My book is based on real events. I inherited a box full of documents that belonged to my grandfather Immanuel. A few years ago I started to study them and lost myself in letters, articles, verdicts, and interrogation reports. I began to see the outline of a story that was anything but straightforward. There were many things I did not know; for instance, my grandfather was given work as an editor for a leading publishing house, Gottfried Bermann Fischer; they were a German Jewish publisher who moved their publishing house to Stockholm in the late 1930s. During the war years, the company published many of the most significant writers banned by the National Socialists, including Thomas Mann and Stefan Zweig.
Zweig’s last and best-known book, The Royal Game, was published in Stockholm after the author’s death. The last thing Zweig did before taking his own life was to send the manuscript to Bermann Fischer. The main character in the story is imprisoned; in his isolation, he studies a book about famous chess games, thereby developing miraculous skills as a player. He plays chess with himself, splitting himself into two.
My grandfather worked for Bermann Fischer in Stockholm in 1939 but was caught up in a complicated spy intrigue. He was supporting British Secret Service agents but was arrested and sentenced to eight months’ imprisonment for spying for the Germans. The publisher Bermann Fischer was also arrested; he was deported from Sweden and with his family managed to make the journey to New York via Russia, Japan, and California.

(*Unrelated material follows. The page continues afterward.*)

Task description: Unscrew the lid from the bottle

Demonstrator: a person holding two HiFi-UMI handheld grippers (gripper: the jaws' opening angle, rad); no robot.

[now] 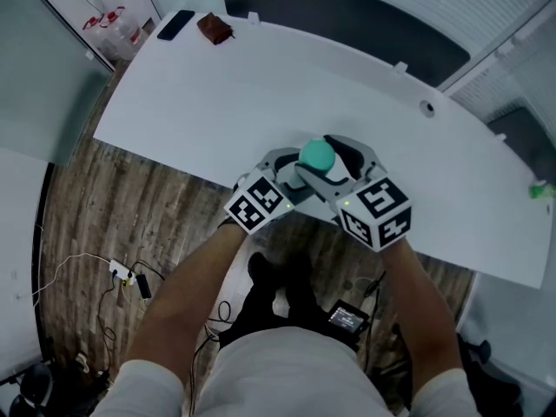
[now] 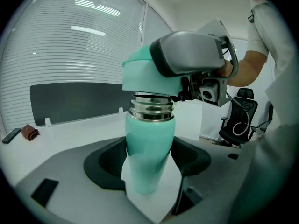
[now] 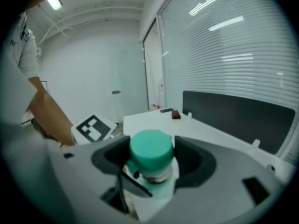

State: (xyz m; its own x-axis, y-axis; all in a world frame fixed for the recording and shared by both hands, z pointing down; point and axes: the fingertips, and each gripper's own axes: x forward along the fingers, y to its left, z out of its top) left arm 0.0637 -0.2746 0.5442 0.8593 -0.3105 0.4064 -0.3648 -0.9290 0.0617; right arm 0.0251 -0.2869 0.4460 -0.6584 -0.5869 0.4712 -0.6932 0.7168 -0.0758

Fischer met Zweig in New York just before he undertook his last journey, perhaps before writing The Royal Game. Did the publisher tell him about the new editor, the one who ended up in prison and made sure the publisher himself was forced to experience a number of weeks locked up? The name of the chess-playing prisoner in Zweig’s novella convinces me he did: that name is Dr. B.
Am I claiming that Zweig’s protagonist is modelled on my grandfather? Not really. Like most fictional characters Zweig’s chess virtuoso is a collage. Inspiration must have come from many sources. Instead of a psychological portrait, I have constructed a narrative in which the dual nature of Zweig’s chess player — the doppelgänger motif — becomes a structural element to reflect a story full of doubles. The book is full of symmetries and mirror effects. The inner tensions of the assimilated Jew have moved outside: he is torn between irreconcilable extremes. From the Lutheran church in the Old Town he is constantly pulled back to the site of the ancient synagogue. The strange Jewish boy in the Church keeps returning but perhaps exists only as Immanuel’s shadow.
Philosopher and art critic Daniel Birnbaum is one of the world’s most prominent art curators. He is the former director of the Moderna Museet (Museum of Modern Art) in Stockholm and has managed museums and art schools in Germany and Italy, and curated the Venice Biennale. He is currently the artistic director of Acute Art, an avant-garde studio based in London, and a contributing editor at Artforum. Dr. B. is his first novel. He lives in London.